DIRECTIONS => Beginning with the first line, return the material verbatim and without pictures.

┌────────

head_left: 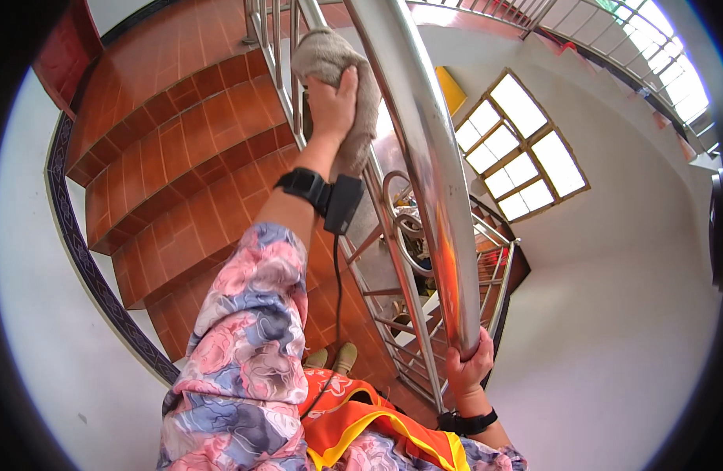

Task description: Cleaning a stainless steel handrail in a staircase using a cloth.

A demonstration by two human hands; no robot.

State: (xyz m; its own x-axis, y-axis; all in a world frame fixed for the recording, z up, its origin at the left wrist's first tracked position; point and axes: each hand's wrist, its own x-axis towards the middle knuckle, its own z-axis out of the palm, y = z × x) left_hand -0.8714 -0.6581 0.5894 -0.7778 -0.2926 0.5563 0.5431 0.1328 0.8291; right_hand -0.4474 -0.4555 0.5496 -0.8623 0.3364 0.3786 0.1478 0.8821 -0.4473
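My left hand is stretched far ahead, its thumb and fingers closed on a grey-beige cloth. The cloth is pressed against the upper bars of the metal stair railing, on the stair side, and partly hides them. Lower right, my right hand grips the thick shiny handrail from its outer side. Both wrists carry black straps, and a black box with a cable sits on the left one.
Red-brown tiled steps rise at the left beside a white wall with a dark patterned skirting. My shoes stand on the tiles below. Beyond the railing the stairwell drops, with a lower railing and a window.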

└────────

RESPONSE BOX =>
head_left: 

Task description: Cleaning a stainless steel handrail in a staircase using a cloth.

A demonstration by two human hands; no robot.

State: (xyz m; its own x-axis, y-axis; all in a world frame fixed for the recording, z up, its origin at the left wrist's first tracked position; point and axes: each hand's wrist, its own x-axis towards the middle knuckle, its own z-axis out of the palm, y = z × x) left_hand -0.8714 -0.6581 0.5894 -0.7778 -0.2926 0.5563 0.5431 0.1328 0.8291; right_hand -0.4474 -0.4555 0.5496 -0.8623 0.3364 0.3786 0.1478 0.8821 -0.4473
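My left hand is stretched far ahead, its thumb and fingers closed on a grey-beige cloth. The cloth is pressed against the upper bars of the metal stair railing, on the stair side, and partly hides them. Lower right, my right hand grips the thick shiny handrail from its outer side. Both wrists carry black straps, and a black box with a cable sits on the left one.
Red-brown tiled steps rise at the left beside a white wall with a dark patterned skirting. My shoes stand on the tiles below. Beyond the railing the stairwell drops, with a lower railing and a window.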

This exercise calls for no further output.